Anche diversi sindaci hanno espresso dubbi. Tanto che l’Anci ha dovuto fare una nota esplicativa, che tuttavia sembra non abbia realmente dissipato tutti i timori.
Ma quale comunità scientifica ha fin qui ha avallato questi timori? Abbiamo certamente il dovere di essere prudenti, non lo nego. Ma sapendo, anche, che il passaggio al 5G è cruciale. Lì ci sono i grandi investimenti, lì c’è un pezzo importante del nostro futuro. Se c’è qualche dato che preoccupa, è giusto indagare. Però non possiamo rinunciare a un progetto rifacendoci a quello che gira sui social. Tra l’altro, col passaggio al 5G si potrebbe cogliere l’occasione per rimettere mano a tutto il sistema di Tlc italiano.
Cioè?
Siamo il solo paese che ha due reti fisse, quella di Tim e quella Enel. E’ tempo di ottimizzare, attraverso il conferimento di OpenFiber, la rete Enel, a Tim. Una rete unica, che possa sfruttare questo rafforzamento, questo passaggio verso il digitale, mettendo in piedi una forte compagine per gestire anche il 5G. Sarebbe un grande disegno di politica industriale, con al centro Cassa depositi e prestiti, per ridisegnare la governance di Tim.
In pratica, pensa a un ritorno alle origini, a prima della privatizzazione?

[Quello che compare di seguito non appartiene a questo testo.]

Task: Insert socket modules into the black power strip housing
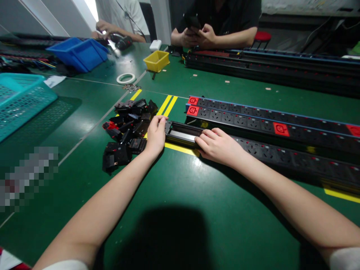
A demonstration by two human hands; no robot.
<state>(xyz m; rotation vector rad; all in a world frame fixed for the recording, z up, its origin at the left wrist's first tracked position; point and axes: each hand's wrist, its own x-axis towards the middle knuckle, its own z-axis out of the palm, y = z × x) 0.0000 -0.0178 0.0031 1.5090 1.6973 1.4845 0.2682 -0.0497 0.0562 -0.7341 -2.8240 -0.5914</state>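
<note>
A long black power strip (281, 153) lies across the green table in front of me, its left end showing an empty metal channel (181, 135). My left hand (155, 135) grips that left end, fingers curled against it. My right hand (218, 144) rests on top of the strip a little further right, fingers pressed down on the edge of the socket row. Just left of my left hand lies a heap of black socket modules (126, 133), one with a red part.
Two more black power strips with red sockets (253, 114) lie behind mine, and further long strips (267, 65) at the back. A teal basket (19, 101), blue bin (80, 52), yellow bin (156, 60) and tape roll (126, 78) stand to the left. Two other people sit at the far edge.
</note>
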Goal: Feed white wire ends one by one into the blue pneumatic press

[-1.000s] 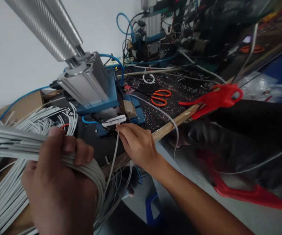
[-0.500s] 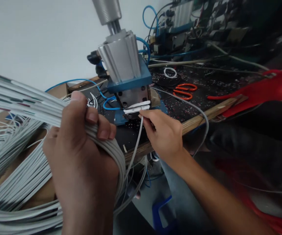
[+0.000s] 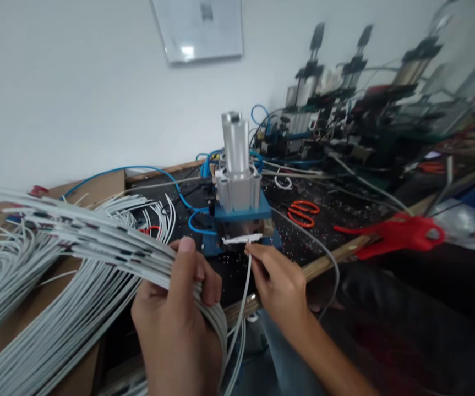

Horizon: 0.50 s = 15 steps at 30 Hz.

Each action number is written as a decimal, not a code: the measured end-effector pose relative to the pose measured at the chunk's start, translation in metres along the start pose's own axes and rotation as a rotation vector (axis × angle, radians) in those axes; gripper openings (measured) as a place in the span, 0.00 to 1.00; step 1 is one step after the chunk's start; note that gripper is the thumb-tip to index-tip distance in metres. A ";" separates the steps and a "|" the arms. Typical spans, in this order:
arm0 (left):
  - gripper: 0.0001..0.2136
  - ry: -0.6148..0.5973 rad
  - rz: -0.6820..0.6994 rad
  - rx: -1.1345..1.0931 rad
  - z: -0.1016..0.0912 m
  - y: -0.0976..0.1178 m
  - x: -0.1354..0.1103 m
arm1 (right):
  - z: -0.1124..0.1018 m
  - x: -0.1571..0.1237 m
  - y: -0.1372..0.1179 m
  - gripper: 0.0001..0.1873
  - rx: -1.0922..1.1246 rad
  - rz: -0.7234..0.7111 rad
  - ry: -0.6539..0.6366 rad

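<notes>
My left hand (image 3: 183, 319) is wrapped around one bundle of white cables (image 3: 109, 242); my right hand (image 3: 280, 278) pinches one cable (image 3: 244, 291) at the near press (image 3: 239, 192). Cardboard (image 3: 97, 187) on the left bears two more heaps; whether it's a box, I can't tell. Right of the press lie orange-handled scissors (image 3: 303, 211) and one red air gun (image 3: 389, 236).

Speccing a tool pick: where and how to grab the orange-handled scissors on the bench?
Likely best by the orange loops, from above and the right. The loops look flat on the bench and point rightward, away from the press; a grey cable curves past on the near side. Blade end can't be made out.
</notes>
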<state>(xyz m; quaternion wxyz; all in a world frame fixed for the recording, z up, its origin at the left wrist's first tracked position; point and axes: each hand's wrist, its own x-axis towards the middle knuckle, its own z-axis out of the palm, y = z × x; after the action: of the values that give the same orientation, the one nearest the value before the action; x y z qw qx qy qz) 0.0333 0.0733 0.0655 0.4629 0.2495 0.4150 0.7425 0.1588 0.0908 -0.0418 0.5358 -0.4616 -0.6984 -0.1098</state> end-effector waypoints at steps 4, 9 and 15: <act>0.19 0.061 -0.063 -0.028 0.001 0.000 0.001 | -0.001 0.002 0.000 0.15 -0.005 -0.012 0.012; 0.23 0.025 -0.140 -0.094 -0.006 -0.009 0.008 | 0.000 0.008 0.001 0.24 0.031 -0.036 0.088; 0.31 -0.111 -0.248 0.168 -0.022 -0.035 0.006 | -0.020 -0.006 -0.010 0.16 0.071 -0.082 0.130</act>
<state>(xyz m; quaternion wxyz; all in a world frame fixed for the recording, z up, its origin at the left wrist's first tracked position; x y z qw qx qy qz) 0.0305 0.0779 0.0242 0.5507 0.2745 0.4771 0.6275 0.1642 0.0690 -0.0351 0.5913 -0.4052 -0.6838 -0.1364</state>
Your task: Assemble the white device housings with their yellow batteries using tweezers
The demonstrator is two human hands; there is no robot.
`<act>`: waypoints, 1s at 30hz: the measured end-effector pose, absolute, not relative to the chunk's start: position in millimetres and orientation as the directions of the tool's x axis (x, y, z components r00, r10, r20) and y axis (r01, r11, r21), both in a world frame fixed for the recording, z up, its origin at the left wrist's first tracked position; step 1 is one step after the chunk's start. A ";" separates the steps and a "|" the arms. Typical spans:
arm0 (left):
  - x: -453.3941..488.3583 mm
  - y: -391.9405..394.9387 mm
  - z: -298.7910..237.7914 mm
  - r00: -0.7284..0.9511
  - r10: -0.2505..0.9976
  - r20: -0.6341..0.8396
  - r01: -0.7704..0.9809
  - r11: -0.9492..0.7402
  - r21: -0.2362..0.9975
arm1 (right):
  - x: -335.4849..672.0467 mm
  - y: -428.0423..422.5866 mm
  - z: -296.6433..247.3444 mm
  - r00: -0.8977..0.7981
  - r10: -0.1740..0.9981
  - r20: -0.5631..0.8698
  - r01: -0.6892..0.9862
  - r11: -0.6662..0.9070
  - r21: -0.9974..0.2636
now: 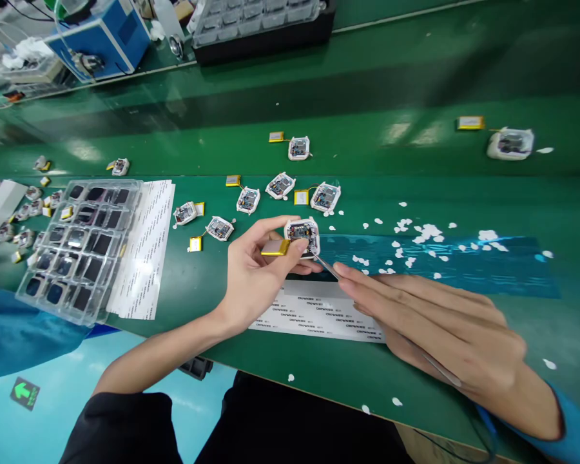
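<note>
My left hand point(254, 270) pinches a small white square electronic module point(303, 235) with its circuit board showing, and a gold-edged flat battery point(275, 247) hangs beside it under my thumb. My right hand point(439, 325) grips metal tweezers point(326, 265), whose tip touches the module's lower edge. Both hands hover over a white label sheet point(319, 309) on the green bench.
Several similar modules point(280, 185) with batteries lie scattered behind my hands. A clear plastic tray point(77, 245) of dark parts and white label sheets point(145, 245) sit at left. White paper bits point(428, 232) litter a blue film strip point(464, 264). Another module point(511, 143) lies far right.
</note>
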State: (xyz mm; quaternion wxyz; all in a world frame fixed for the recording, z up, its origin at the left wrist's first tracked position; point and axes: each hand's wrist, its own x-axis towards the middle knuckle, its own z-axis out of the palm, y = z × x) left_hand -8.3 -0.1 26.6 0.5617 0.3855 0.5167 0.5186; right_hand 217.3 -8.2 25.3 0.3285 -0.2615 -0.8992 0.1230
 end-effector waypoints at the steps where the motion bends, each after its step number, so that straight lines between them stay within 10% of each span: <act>1: -8.8 0.0 26.7 -0.068 0.982 -0.178 -0.175 0.164 0.971 | 217.0 -7.6 26.9 -0.638 0.562 0.527 0.374 0.824 -0.426; 14: -9.8 -1.6 28.6 0.041 0.971 -0.235 -0.140 0.239 0.961 | 213.0 5.1 31.7 -0.453 0.744 0.490 0.326 0.651 -0.686; 22: -10.5 -1.6 26.7 0.067 0.967 -0.246 -0.129 0.253 0.959 | 219.2 -14.0 26.7 -0.574 0.586 0.572 0.384 0.810 -0.444; 30: -6.9 -0.6 27.7 -0.002 0.979 -0.202 -0.178 0.199 0.964 | 220.1 -6.1 30.5 -0.601 0.581 0.549 0.337 0.807 -0.486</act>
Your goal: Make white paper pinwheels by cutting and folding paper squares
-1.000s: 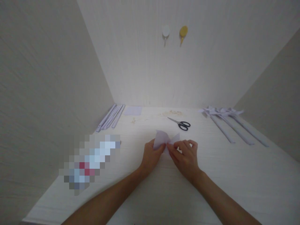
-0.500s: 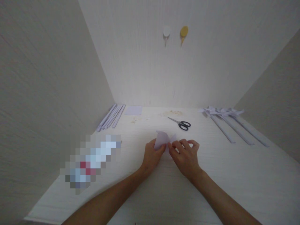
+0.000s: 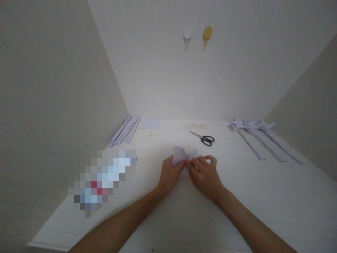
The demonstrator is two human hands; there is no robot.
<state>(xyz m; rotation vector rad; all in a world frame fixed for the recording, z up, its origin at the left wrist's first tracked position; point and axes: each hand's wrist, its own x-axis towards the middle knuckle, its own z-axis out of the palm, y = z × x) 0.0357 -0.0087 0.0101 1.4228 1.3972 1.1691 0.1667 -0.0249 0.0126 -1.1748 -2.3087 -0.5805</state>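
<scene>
- left hand (image 3: 170,174) pinching the pale paper (image 3: 179,156), right hand (image 3: 205,174) pinching its middle
- paper's on the near side of the scissors (image 3: 204,139)
- looks like gathering; next move probably needs a snug pinch

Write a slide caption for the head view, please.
Left hand holding a bent paper, right hand at its narrow middle, scissors lying beyond.

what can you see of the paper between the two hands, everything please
The paper looks thin, plain and pale lilac-white. It is bent out of flat: a larger flap curves up at left, a smaller one shows at right, and it narrows between them. The left hand holds the larger flap; the right hand pinches near the narrowing. Fingers hide part of it.
</scene>
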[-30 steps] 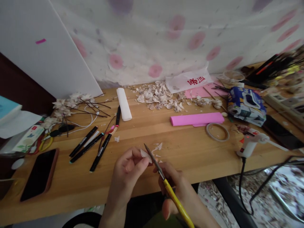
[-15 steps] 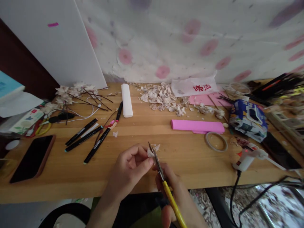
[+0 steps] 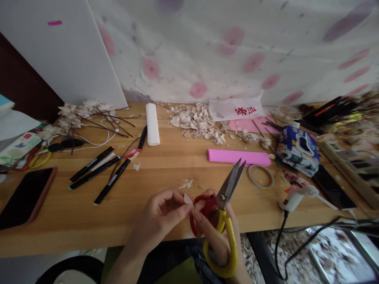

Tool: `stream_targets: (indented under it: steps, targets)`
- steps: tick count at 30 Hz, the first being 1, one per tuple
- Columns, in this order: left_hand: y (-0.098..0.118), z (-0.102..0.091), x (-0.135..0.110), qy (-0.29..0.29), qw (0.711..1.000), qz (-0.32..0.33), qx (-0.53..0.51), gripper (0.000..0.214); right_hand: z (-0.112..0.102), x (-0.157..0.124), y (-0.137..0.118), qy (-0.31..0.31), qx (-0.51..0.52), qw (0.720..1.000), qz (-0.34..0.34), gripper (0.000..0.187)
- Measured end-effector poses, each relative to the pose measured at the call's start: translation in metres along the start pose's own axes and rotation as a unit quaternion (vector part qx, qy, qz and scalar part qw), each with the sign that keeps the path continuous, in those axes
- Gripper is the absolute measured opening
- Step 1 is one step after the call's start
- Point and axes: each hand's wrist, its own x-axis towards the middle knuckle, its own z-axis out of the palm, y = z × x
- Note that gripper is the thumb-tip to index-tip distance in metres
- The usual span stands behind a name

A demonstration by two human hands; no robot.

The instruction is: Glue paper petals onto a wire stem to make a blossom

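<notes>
Between thumb and forefinger, my left hand (image 3: 166,213) pinches a small whitish paper petal (image 3: 188,200). My right hand (image 3: 214,232) carries scissors (image 3: 227,193) with yellow and red handles; the blades point up and away to the right, slightly parted. Its thumb and fingertip meet at the petal's lower edge, close to the left fingertips. A few thin pale scraps (image 3: 187,184) lie on the wooden table just beyond the hands.
Many pale petals (image 3: 197,118) are heaped at the back. A white paper roll (image 3: 152,124), black markers (image 3: 111,181) and a phone (image 3: 28,197) lie to the left. Rightward are a pink paper roll (image 3: 238,156), a tape roll (image 3: 260,176), a wipes pack (image 3: 299,150) and a glue gun (image 3: 296,195).
The scissors have swung in my right hand, blades away from the petal and up to the right. My right fingertips have come to the petal. The whole view has shifted slightly.
</notes>
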Motion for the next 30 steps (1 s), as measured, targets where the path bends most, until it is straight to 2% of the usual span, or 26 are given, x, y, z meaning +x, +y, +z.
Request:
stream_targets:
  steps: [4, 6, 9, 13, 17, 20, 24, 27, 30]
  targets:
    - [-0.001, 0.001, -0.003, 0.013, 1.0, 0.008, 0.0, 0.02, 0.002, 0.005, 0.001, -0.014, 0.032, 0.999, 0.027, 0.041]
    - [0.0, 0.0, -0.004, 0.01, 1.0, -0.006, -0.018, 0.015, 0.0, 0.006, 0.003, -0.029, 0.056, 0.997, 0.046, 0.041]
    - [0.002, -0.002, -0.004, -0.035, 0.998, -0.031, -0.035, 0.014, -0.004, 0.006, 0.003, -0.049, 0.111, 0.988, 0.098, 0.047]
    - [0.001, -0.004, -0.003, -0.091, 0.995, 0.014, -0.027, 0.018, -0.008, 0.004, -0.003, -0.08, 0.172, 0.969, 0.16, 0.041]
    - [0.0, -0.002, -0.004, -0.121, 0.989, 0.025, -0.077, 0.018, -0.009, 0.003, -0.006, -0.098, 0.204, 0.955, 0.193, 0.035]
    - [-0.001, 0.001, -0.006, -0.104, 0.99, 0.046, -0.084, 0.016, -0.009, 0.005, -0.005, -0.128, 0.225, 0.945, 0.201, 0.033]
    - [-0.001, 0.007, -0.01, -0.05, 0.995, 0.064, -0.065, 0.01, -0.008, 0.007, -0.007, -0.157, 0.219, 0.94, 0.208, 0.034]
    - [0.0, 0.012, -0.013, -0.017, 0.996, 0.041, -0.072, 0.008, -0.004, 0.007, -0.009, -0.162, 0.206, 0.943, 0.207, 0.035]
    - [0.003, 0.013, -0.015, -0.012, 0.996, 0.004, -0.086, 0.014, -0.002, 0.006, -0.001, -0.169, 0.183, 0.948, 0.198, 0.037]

Quel progetto è clamorosamente fallito, e occorre prenderne atto. Dopo la privatizzazione del 1999, anno dopo anno, con le varie scalate e controscalate, con l’avvicendamento di sei o sette diverse gestioni in un ventennio, abbiamo visto l’azienda deperire sotto i nostri occhi. Uno Stato deve interrogarsi sul perche un gioiello nazionale come era Telecom è diventato vetusto, su come è stato possibile che questo accadesse, e su come rimediare. Dobbiamo riprendere il filo delle Tlc, oggi è più che mai fondamentale, proprio in vista della necessaria svolta digitale di cui parlavo prima.
Intende dire che nel settore Tlc ci vuole più stato e meno mercato?
No. Quello di cui parlo è un obiettivo misurato anche per chi crede nel mercato. Senza dimenticare che Tim, come anche Alitalia, sono asset fondamentali per il paese.
Anche Alitalia? Sicuro?
Parliamo tanto del turismo, di rilanciarlo, di salvarlo. Ma dietro il turismo non ci sono solo hotel, antichi borghi o agriturismi: ci sono anche, ma direi soprattutto, i trasporti. Come li fai arrivare i turisti in Italia? Ricordo che Ryanair ha arricchito molte zone del nostro paese, portando turisti dove non sarebbero mai arrivati. Alitalia, dunque, deve certamente stare sul mercato; ma ora, in questo momento, ha bisogno dell’aiuto pubblico per farcela.
Ora, dice lei, ma decine di altri “ora” si sono susseguiti negli anni passati. E’ una vita che si salva Alitalia. Davvero e indispensabile metterci altri miliardi?
Se un’azienda svolge funzione vitale per il paese, non puoi perderla. E questo vale, come dicevo prima, sia per Alitalia sia per Tim.